**INSTRUCTIONS TO FOLLOW**
Print the listing below in full. Alter nothing.

_ _ _ _ _ _ _

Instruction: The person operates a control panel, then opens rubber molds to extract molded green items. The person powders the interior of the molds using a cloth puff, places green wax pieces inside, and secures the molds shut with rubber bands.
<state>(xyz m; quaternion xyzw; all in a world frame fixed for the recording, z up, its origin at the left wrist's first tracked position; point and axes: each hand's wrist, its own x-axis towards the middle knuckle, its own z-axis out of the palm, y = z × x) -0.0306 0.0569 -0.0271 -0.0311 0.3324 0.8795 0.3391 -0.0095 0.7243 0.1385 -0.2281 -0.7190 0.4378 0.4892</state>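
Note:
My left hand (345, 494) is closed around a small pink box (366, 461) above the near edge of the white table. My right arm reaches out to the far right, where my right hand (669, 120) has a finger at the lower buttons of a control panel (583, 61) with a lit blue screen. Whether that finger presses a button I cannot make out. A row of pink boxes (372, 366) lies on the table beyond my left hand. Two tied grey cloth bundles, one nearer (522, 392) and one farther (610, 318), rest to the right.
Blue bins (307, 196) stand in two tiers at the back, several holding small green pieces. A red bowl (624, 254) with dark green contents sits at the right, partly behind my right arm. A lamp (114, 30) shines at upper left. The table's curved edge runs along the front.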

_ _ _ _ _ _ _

**SOLUTION TO THIS EXERCISE**
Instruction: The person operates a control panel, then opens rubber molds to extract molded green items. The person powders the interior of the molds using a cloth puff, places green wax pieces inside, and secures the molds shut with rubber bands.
<state>(xyz m; quaternion xyzw; all in a world frame fixed for the recording, z up, its origin at the left wrist's first tracked position; point and axes: each hand's wrist, its own x-axis towards the middle knuckle, its own z-axis out of the palm, y = z × x) -0.0306 0.0569 -0.0271 -0.0311 0.3324 0.8795 0.3391 -0.0095 0.7243 0.1385 -0.2281 -0.7190 0.4378 0.4892</state>
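Note:
My left hand (345, 494) is closed around a small pink box (366, 461) above the near edge of the white table. My right arm reaches out to the far right, where my right hand (669, 120) has a finger at the lower buttons of a control panel (583, 61) with a lit blue screen. Whether that finger presses a button I cannot make out. A row of pink boxes (372, 366) lies on the table beyond my left hand. Two tied grey cloth bundles, one nearer (522, 392) and one farther (610, 318), rest to the right.
Blue bins (307, 196) stand in two tiers at the back, several holding small green pieces. A red bowl (624, 254) with dark green contents sits at the right, partly behind my right arm. A lamp (114, 30) shines at upper left. The table's curved edge runs along the front.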

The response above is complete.